At nearly every Camillus town board meeting, a West Genesee High School student sits in the crowd quietly, taking notes on the proceedings. Armed with a white piece of paper and a pen, the student listens keenly to the board members as they deliberate on the town's issues. The town board meeting has become this student's classroom for a course called Participation in Government.

Attending town board meetings, participating in community service, writing letters to local politicians--it's all part of the curriculum for West Genesee's unique civics course. The half-year class has been successful in its goal to get students involved in government on a local level this past decade to those associated with the program.

"We try to get them to be knowledgeable about what is going on around them and the decisions the government has to make and to be familiar with all the governments: local, city, state and federal," said Bob Elmer, who teaches the class. "We have them do a lot of different things to try to get them knowledgeable about things going on at all the different levels."

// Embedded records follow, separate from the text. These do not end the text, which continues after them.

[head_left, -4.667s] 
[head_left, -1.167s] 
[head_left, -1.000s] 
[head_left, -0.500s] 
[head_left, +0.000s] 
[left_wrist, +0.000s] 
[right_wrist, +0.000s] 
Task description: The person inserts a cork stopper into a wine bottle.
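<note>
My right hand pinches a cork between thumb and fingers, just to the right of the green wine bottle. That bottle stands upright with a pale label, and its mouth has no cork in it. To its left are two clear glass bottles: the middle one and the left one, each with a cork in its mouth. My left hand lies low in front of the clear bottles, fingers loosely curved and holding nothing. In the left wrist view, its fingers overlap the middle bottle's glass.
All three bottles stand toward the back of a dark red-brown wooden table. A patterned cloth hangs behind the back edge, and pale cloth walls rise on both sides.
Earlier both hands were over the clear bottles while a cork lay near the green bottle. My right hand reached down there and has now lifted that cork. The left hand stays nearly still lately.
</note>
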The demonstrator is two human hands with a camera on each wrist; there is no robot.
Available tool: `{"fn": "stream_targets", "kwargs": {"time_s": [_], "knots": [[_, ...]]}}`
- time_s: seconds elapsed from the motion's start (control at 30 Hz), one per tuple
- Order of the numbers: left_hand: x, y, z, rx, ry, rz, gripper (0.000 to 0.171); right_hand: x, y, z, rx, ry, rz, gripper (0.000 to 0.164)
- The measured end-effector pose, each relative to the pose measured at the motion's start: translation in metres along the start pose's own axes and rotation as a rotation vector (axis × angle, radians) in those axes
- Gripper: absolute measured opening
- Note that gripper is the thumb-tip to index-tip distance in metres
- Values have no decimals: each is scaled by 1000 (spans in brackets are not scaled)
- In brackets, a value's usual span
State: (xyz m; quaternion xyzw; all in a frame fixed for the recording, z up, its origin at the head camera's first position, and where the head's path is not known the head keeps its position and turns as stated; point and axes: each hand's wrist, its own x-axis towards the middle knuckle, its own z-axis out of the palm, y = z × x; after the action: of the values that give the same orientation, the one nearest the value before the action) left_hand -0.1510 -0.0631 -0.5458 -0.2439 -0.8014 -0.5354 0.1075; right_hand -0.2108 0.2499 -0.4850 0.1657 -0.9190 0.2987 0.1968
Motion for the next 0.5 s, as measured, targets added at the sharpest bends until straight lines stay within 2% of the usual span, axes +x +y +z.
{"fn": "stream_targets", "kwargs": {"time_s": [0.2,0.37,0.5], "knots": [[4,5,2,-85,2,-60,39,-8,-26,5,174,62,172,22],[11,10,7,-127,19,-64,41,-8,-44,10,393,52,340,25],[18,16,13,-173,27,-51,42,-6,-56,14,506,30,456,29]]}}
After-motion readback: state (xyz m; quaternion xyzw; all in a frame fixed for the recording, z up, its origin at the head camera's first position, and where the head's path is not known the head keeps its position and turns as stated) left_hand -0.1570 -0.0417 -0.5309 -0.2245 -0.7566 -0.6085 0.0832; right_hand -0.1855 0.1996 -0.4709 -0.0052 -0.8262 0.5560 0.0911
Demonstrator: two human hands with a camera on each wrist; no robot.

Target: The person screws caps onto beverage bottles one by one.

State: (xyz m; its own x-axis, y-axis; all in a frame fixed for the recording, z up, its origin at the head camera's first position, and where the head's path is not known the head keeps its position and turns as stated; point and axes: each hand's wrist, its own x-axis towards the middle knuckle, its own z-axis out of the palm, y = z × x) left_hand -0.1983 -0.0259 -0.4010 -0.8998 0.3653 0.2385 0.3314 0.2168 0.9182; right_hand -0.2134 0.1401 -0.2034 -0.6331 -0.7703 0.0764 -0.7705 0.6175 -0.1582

Every high school in New York is required by the New York State Education Department to teach a Participation in Government class. According to the Grade 12 Core Curriculum posted on its Web site, nysed.gov, "Fundamental to Participation in Government is a course of study that has students defining, analyzing, monitoring and discussing issues and policies. The course reflects: an issue-based approach to public policy, the tools and skills needed in real-world learning experiences and the knowledge needed for effective citizenship."

The class at West Genesee previously was about criminal justice before being changed to Participation in Government in accord with new state requirements about 10 years ago, Elmer said. He said the changes were made because state officially worried about the declining number of people voting in elections.